(Originally posted on The Innovation Workgroup’s LinkedIn page, 16th June, 2015)
Even innovative companies sometimes miss great opportunities. We’ve all heard of Kodak’s bankruptcy after failing to capitalize on digital photography (Kodak invented it!). Many are aware that Xerox, not Apple, discovered that icons were a more effective way to operate applications, but it was Apple, not Xerox, that made billions in profits from the innovation. How can you make sure that your company does not repeat this mistake?
Innovation consultant Mike Maddock wrote a column in Forbes describing three reasons why companies inadvertently kill big ideas. I’ve observed all three in action. Check to see whether any of them is at work in your company.
First, the Tyranny of the Urgent Over the Important
When everyone is overworked and busy fighting fires and striving to catch up, no one has time to look ahead.

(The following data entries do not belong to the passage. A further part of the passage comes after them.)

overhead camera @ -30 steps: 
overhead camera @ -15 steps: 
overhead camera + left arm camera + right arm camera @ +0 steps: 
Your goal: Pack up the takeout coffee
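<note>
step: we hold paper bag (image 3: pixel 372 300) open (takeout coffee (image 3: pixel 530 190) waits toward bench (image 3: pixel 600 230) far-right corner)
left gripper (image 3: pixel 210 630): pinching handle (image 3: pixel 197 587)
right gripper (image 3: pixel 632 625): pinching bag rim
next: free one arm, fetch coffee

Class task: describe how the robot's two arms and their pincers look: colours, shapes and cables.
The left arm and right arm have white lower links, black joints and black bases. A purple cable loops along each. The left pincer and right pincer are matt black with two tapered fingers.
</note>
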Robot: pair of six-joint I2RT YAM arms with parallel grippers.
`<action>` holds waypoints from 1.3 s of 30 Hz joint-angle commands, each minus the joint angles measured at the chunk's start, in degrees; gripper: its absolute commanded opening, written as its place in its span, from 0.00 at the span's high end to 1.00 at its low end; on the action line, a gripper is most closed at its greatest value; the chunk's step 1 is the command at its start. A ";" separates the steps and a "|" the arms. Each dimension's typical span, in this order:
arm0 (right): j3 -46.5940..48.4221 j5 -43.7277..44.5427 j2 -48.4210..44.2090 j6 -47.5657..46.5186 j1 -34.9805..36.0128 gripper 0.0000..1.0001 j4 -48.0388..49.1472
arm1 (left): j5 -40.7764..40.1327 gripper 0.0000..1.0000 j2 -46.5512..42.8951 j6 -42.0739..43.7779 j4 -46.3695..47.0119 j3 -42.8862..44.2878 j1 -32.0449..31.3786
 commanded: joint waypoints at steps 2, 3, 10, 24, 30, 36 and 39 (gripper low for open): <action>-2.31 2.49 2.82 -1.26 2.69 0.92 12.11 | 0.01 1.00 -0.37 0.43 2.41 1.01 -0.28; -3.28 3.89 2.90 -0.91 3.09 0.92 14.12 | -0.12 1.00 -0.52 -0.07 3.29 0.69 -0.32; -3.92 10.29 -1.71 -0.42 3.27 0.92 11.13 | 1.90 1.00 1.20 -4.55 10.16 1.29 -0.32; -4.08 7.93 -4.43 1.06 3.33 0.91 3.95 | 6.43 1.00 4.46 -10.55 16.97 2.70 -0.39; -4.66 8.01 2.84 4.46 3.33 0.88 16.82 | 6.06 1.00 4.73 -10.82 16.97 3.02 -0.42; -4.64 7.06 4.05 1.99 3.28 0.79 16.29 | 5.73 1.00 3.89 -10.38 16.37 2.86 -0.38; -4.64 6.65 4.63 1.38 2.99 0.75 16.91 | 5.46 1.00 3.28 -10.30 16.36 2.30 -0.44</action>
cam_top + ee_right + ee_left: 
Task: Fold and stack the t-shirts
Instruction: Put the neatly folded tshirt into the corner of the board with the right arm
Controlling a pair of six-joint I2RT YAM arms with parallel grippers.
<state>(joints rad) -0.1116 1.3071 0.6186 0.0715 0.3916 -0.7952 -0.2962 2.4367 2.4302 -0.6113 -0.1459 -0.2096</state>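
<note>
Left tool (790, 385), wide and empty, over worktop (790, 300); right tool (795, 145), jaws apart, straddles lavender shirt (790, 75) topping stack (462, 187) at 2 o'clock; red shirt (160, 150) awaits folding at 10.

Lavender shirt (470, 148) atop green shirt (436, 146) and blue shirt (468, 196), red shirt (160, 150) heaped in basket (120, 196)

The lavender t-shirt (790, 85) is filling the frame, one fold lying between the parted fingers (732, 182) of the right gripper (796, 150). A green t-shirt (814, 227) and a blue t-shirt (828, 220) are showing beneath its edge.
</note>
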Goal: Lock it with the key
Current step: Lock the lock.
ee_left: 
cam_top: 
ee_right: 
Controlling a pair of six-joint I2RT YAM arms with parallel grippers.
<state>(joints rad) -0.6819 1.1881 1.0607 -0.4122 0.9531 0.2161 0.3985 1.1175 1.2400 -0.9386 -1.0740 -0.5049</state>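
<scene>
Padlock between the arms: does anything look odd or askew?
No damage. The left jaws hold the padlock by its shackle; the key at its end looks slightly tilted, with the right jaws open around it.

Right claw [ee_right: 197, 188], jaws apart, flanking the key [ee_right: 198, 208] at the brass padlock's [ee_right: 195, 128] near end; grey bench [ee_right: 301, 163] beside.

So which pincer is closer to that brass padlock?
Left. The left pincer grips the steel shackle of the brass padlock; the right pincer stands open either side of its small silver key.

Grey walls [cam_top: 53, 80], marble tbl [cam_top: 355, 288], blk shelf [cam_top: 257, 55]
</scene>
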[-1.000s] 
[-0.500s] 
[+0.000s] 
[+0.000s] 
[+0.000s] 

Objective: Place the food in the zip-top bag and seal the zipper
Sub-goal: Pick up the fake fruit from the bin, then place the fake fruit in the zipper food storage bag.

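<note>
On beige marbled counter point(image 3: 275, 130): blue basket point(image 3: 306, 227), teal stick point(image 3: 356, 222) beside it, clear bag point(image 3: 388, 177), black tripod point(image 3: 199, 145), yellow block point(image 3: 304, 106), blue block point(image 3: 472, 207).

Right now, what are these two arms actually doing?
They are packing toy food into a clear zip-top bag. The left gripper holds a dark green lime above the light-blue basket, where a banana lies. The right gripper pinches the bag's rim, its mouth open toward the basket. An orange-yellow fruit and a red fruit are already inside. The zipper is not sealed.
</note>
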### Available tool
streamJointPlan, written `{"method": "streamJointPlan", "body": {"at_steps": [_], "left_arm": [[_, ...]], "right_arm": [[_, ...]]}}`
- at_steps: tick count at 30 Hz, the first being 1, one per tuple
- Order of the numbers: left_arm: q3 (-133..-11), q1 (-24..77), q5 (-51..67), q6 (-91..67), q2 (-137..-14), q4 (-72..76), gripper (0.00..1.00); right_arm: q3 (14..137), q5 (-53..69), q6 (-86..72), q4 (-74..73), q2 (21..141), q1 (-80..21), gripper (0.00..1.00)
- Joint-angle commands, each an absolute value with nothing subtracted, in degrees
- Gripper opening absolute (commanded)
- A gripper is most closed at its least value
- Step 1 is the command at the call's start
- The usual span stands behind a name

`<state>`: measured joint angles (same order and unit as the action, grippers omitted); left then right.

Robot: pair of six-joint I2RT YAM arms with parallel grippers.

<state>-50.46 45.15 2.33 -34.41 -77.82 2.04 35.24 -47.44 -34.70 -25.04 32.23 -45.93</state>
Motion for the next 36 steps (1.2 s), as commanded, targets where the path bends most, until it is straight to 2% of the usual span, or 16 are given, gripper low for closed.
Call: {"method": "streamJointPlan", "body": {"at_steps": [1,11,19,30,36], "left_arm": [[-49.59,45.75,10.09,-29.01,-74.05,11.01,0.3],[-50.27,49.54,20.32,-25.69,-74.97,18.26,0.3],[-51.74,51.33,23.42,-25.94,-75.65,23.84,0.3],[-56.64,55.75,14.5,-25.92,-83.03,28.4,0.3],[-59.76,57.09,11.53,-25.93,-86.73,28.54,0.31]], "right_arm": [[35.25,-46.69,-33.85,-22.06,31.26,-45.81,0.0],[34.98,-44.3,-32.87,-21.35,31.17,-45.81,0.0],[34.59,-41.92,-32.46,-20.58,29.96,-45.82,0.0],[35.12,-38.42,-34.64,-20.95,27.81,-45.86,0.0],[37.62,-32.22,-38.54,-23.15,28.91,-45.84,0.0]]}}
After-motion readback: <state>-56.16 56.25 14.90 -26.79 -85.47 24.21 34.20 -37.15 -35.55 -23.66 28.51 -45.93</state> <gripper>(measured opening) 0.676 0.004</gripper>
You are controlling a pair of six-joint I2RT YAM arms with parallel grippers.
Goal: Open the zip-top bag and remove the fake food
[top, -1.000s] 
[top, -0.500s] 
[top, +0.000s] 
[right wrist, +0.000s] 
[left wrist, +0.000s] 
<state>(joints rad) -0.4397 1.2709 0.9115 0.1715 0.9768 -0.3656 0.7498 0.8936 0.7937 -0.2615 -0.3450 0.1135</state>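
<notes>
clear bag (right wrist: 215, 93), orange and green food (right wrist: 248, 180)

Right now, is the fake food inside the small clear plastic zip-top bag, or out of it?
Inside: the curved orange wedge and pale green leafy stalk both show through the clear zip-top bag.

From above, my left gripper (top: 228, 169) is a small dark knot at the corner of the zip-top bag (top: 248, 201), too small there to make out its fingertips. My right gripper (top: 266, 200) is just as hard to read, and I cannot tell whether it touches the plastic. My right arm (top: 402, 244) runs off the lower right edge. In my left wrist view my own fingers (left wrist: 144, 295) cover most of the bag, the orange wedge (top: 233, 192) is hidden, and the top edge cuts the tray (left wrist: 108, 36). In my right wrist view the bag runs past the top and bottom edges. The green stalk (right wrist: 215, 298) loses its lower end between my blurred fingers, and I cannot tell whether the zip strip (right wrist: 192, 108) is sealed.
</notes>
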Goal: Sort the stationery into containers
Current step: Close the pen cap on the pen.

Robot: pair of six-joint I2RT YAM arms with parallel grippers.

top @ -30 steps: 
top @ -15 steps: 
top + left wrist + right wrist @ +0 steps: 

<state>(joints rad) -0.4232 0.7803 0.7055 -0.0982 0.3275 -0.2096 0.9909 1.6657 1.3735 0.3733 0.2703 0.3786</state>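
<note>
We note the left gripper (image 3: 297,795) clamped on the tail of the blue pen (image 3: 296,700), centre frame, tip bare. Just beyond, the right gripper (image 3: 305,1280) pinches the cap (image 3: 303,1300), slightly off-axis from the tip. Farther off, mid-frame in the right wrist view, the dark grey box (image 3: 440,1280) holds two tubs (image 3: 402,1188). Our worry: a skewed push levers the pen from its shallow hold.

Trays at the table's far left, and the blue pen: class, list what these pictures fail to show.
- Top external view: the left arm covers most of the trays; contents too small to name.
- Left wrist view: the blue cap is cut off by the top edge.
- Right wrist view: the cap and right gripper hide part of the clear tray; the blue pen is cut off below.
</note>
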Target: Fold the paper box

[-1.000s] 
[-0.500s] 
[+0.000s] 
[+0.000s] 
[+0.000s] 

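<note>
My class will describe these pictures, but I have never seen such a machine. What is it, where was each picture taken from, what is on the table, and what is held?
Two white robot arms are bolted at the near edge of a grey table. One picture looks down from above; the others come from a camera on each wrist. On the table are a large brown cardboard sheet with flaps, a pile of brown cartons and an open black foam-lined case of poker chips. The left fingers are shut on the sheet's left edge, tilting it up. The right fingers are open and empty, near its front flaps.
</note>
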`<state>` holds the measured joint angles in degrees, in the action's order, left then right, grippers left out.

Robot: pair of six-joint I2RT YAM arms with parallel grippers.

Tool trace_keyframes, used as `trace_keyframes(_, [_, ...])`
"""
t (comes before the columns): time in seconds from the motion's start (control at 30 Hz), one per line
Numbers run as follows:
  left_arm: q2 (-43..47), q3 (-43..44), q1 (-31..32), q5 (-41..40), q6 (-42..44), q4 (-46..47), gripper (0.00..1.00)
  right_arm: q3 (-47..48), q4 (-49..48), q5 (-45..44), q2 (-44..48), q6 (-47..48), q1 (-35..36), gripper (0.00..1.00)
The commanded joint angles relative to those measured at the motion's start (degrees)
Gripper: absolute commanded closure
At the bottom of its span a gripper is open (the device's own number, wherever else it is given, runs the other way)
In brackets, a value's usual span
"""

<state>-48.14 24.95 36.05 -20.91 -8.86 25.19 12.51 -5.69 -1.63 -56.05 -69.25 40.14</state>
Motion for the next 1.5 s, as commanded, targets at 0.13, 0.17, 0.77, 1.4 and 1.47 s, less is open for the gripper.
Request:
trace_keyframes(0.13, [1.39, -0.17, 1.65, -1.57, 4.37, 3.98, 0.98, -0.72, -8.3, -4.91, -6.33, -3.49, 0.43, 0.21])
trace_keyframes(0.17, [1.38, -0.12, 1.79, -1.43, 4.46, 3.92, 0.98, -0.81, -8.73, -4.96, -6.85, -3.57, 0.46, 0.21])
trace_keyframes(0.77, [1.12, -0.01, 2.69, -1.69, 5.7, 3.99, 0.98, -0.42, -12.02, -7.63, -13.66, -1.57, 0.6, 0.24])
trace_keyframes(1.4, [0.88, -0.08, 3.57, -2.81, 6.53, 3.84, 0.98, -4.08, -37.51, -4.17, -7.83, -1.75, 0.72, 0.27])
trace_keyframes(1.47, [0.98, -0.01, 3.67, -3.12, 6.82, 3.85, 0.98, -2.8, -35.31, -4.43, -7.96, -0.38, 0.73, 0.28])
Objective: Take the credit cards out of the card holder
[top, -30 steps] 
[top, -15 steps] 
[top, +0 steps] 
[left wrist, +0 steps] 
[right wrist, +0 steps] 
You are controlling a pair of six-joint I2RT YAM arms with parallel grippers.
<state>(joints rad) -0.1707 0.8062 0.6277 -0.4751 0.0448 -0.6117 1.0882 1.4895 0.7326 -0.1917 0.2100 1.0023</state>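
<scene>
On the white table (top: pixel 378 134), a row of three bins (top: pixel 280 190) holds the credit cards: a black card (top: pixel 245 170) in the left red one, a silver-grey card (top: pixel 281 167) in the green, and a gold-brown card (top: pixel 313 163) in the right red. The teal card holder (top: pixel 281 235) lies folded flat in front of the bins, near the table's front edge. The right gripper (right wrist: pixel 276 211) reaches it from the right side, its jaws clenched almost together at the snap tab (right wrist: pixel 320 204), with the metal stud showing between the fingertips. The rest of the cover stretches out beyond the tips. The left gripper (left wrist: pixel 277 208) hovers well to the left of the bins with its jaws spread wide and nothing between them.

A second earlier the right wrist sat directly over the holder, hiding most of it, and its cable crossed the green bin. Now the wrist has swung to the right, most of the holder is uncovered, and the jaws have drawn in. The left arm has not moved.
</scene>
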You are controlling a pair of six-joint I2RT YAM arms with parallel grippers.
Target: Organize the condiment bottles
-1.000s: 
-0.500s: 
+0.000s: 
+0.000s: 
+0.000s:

Big ideas often start as fuzzy notions. Gradually, they acquire form and substance. Only after extensive (and expensive) research, development and testing are they ready for launch. Their impact on the bottom line can be huge, but the payoff is delayed. Therefore, many managers will not spare time, manpower and scarce finances to invest in big ideas. They prefer to work for the immediate gratification that comes from making their numbers.
Second, White Space Orphans
This is a term I coined to describe inventions that don’t fit the existing business. Business unit heads and product managers don’t know how to deal with the new solution because they’ve never had to manage anything like it before. The big idea may require a new distribution plan, new sourcing, a new pricing policy, new partnerships, or even a different way of managing human resources. If no managers volunteer to nurture the new idea, it may fall through the cracks and never see the light of day.
Third, Cultural Resistance
I saw this problem at work in two large organizations. In one, the CMD had unwavering faith in a market research system that had produced great success in other countries and industries. However, when our engagement revealed a big idea that required another approach to market research, the CMD’s wishes trumped our findings, and the opportunity was lost. Likewise, after an in-house innovation team did great work identifying needs and brainstorming for solutions – some of which had game-changing potential – the CMD dismissed almost all of them because they did not correspond to his view of the market.
One management thinker has observed that the root cause of every corporate demise is the choice to prioritize the short term over the long term. When companies respond to big ideas in any of the three ways listed above, they are reflecting short-term thinking. What have you witnessed in your organization, or in other companies? How have you dealt with it? Your observations are eagerly sought.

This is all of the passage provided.